A while ago I wrote how you can host your own single page application on S3. But how will you get your application on the S3 bucket? There are a couple of options here, you could upload it by hand? But we both know that is not the real solution here. No we want to automate this process! In this blog post I will show you how you can automate this using AWS CodePipeline.
The Pipeline
AWS Codepipeline uses different stages, I often use Source
, Build
and Deploy
stages. In some cases I split the Deploy stage into a Development, Testing, Acceptance and Production deployment (also known as DTAP). If you want to know more about how you can set this up you can read my building applications with pipelines blog. But in the end it is up to you and what makes sense to your use-case.

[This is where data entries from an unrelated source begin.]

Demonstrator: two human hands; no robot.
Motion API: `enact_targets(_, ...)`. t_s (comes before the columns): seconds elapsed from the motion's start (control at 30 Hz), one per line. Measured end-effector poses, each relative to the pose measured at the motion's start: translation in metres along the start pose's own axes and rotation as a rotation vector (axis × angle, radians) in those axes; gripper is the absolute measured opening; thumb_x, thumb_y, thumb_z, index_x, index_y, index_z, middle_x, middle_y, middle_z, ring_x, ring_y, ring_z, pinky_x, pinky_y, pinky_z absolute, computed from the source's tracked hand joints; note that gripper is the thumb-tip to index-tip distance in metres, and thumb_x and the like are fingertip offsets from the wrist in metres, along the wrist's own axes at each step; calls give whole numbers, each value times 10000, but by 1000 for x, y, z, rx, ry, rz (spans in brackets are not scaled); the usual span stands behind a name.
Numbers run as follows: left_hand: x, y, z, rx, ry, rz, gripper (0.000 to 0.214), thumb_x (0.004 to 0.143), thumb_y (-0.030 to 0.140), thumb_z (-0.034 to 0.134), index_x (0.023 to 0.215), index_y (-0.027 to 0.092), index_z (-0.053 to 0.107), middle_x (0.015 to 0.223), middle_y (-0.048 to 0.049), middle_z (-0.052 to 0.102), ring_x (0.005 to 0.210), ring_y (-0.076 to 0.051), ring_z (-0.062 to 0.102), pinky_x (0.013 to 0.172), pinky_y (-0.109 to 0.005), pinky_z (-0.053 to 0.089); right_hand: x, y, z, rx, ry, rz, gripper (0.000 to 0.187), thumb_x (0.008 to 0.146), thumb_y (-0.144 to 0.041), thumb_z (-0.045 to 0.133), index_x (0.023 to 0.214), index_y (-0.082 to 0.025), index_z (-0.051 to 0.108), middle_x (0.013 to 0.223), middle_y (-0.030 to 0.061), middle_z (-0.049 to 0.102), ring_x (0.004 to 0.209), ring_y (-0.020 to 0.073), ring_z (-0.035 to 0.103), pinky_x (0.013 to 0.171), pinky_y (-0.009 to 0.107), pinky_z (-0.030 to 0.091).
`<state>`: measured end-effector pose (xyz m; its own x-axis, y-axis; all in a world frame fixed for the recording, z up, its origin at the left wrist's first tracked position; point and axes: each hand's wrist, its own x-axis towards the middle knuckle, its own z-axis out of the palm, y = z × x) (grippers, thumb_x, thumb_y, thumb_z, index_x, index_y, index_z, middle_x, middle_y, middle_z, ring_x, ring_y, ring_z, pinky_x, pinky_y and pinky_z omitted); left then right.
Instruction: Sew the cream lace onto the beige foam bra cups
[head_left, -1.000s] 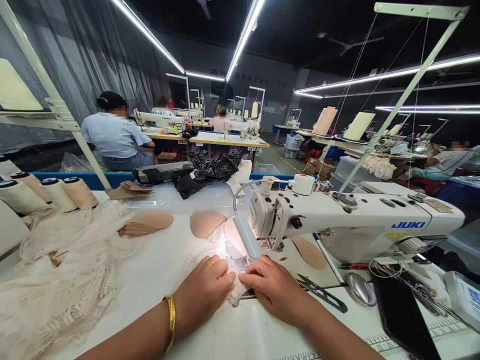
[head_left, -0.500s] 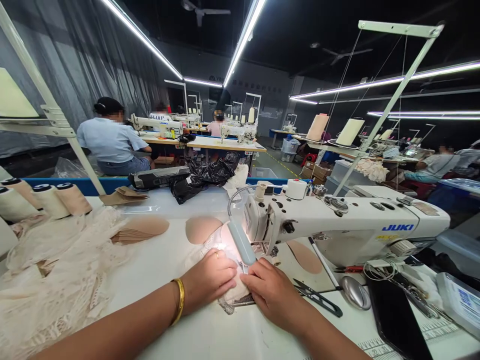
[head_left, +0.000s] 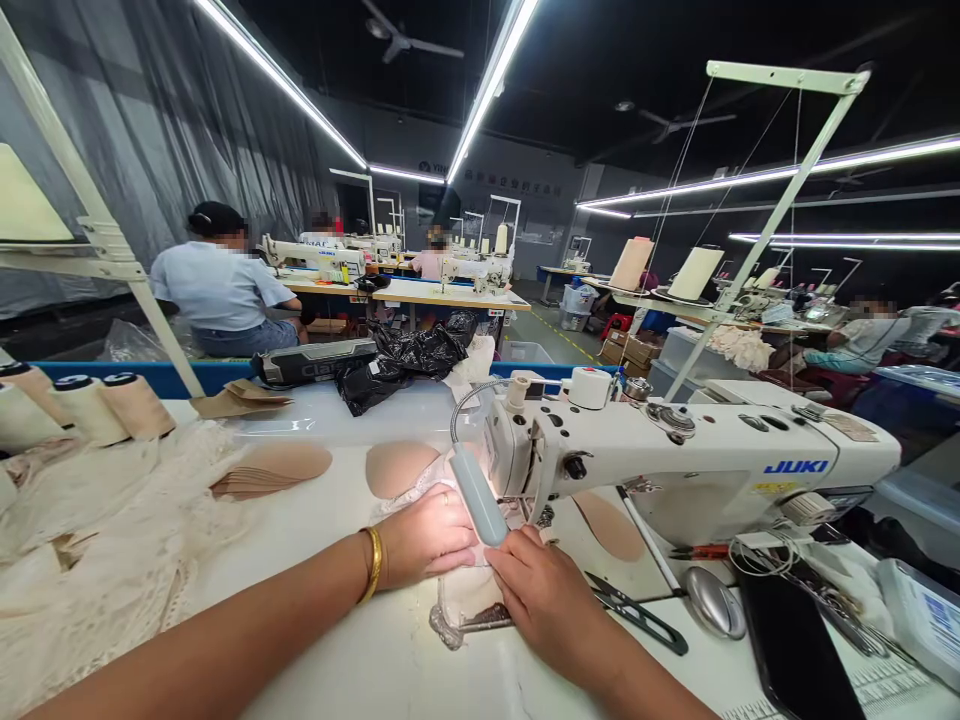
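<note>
Pale lace fabric (head_left: 469,595) lies under the needle end of a white sewing machine (head_left: 697,440). My left hand (head_left: 431,535), with a gold bangle at the wrist, presses on this cloth with its fingers bent and close together; the thumb is hidden. My right hand (head_left: 544,600) closes on the cloth's right side, thumb and forefinger near the needle area. A grey lamp (head_left: 478,495) on a bendable neck lights the spot and hides the needle and presser foot. A beige oval pad (head_left: 397,468) lies behind my left hand.
Lace pieces (head_left: 112,540) and stacked beige pads (head_left: 274,470) spread over the left. Thread snips (head_left: 641,612), a silver oval object (head_left: 714,602) and a black phone (head_left: 799,640) lie right of my right hand. Thread cones (head_left: 135,405) stand far left. A co-worker (head_left: 217,280) sits beyond.
My left hand has moved slightly forward and right over the fabric, showing more of the cloth in front of it. My right hand stays by the needle area. The view has shifted a little.
</note>
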<state>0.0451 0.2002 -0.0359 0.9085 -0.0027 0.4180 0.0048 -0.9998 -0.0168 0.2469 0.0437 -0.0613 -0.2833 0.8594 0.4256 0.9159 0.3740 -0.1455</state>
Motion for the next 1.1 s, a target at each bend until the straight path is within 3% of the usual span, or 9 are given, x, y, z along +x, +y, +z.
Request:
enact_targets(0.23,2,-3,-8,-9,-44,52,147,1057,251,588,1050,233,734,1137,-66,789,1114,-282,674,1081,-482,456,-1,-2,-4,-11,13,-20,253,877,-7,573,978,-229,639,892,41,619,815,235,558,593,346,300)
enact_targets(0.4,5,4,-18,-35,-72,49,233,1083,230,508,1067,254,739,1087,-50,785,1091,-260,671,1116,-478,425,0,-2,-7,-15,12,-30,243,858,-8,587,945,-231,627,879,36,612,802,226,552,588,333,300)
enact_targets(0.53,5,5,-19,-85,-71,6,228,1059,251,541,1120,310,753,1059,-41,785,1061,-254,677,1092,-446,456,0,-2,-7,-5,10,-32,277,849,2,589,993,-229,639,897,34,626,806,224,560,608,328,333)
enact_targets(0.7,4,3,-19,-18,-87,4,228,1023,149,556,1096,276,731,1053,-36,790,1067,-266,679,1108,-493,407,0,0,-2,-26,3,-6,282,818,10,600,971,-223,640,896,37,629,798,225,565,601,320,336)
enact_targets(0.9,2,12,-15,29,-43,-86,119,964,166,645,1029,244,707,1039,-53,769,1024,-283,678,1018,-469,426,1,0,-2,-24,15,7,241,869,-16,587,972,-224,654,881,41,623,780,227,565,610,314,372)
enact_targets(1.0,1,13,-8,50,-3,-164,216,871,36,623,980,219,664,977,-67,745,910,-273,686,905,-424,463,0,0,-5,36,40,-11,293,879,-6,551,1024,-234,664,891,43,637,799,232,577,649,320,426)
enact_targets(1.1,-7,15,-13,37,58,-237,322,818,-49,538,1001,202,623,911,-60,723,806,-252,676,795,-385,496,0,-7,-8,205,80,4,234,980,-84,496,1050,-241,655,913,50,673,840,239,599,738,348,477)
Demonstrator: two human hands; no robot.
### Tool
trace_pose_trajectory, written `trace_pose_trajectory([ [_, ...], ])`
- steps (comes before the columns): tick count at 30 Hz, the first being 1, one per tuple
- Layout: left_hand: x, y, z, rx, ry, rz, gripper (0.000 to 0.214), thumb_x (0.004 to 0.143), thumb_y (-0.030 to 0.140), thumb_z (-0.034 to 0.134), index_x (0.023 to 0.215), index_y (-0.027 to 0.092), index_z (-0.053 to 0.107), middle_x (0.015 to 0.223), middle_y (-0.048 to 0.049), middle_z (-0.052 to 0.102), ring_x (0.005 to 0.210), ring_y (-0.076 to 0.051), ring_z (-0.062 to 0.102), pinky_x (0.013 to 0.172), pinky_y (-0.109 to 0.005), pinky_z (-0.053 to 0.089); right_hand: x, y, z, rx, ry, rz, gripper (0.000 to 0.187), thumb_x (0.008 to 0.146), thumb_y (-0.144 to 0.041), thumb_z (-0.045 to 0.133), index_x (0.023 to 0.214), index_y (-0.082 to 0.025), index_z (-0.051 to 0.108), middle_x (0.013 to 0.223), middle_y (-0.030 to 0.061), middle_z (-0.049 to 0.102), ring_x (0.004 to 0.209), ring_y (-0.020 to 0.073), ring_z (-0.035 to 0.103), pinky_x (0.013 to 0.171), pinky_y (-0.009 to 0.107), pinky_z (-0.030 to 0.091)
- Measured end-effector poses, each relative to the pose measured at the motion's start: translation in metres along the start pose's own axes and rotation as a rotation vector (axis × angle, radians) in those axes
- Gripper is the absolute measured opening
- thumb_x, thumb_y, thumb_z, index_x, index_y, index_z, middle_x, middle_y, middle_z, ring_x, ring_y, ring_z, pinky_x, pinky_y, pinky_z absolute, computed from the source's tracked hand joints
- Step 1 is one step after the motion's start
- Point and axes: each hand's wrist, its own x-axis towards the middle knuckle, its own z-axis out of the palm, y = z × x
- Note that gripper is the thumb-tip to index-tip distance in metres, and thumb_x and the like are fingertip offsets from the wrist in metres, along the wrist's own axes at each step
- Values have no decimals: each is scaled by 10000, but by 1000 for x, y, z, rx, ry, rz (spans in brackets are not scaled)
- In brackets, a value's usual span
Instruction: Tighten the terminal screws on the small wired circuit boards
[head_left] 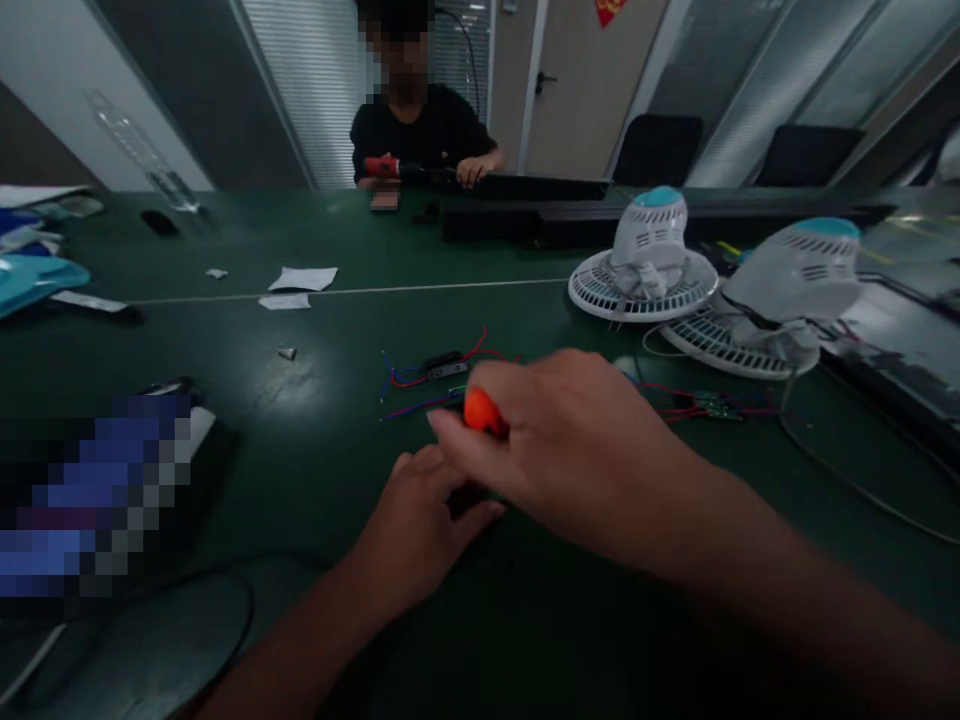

When you deploy your infrastructure using CloudFormation. You can make use of the outputs within the CodePipeline. Another option is to use a naming convention. I like to use the outputs as it removes the need to define a name upfront. Making it more robust when you re-use snippets or deploy your infrastructure more than once.
Outputs:
ApplicationBucketName:
Value: !Ref ApplicationBucket
The next thing you need to define is a namespace on the action that deploys your infrastructure.
- Name: ExecuteChangeSet
Region: eu-west-1
RunOrder: 2
RoleArn: !Sub arn:aws:iam::${DevelopmentAccountId}:role/cross-account-role
Namespace: DevelopmentVariables
ActionTypeId:
Category: Deploy
Owner: AWS
Provider: CloudFormation
Version: "1"
Configuration:
ActionMode: CHANGE_SET_EXECUTE
RoleArn: !Sub arn:aws:iam::${DevelopmentAccountId}:role/cloudformation-execution-role
StackName: !Sub ${ProjectName}-development
ChangeSetName: !Sub ${ProjectName}-development-ChangeSet
By default CodePipeline will load the outputs in the given namespace. In this example that is DevelopmentVariables
, so the ApplicationBucketName
is available as: #{DevelopmentVariables.ApplicationBucketName}
.
Deploy to S3
AWS provides a S3 Deploy action you can use this action to deploy an artifact in your pipeline to S3. You can create this artifact in a CodeBuild Project or you can use the source artifact.
I am using a cross account deployment strategy. For this reason I need to allow my cross-account-role to allow uploads to the S3 buckets. I am using a BucketPolicy for this:
- Sid: AllowPipelineToUpload
Effect: Allow
Action: s3:PutObject
Principal:
AWS: !Sub arn:aws:iam::${AWS::AccountId}:role/cross-account-role
Resource: !Sub ${ApplicationBucket.Arn}/*
Note that the role and the bucket are living in the same account. The pipeline lives in my build/deployment account. So in the pipeline we need to configure the upload to S3:
- Name: Ireland-Uploadapplication
Region: eu-west-1
RunOrder: 3
RoleArn: !Sub arn:aws:iam::${DevelopmentAccountId}:role/cross-account-role
InputArtifacts:
- Name: application
ActionTypeId:
Category: Deploy
Owner: AWS
Provider: S3
Version: "1"
Configuration:
BucketName: "#{DevelopmentVariables.ApplicationBucketName}"
Extract: true
CacheControl: max-age=0, no-cache, no-store, must-revalidate
In this example I will use my artifact called application and extract the content in the S3 bucket. It will assume the role that we specify as RoleArn
to perform the upload. I will also set the CacheControl
so that CloudFront knows that it needs to serve the new content.
Conclusion
It is easy to use the S3 Deploy action to upload your content to a S3 bucket. It removes the need of using a CodeBuild project to upload the content. This will reduce cost and complexity, by not maintaining an extra CodeBuild project.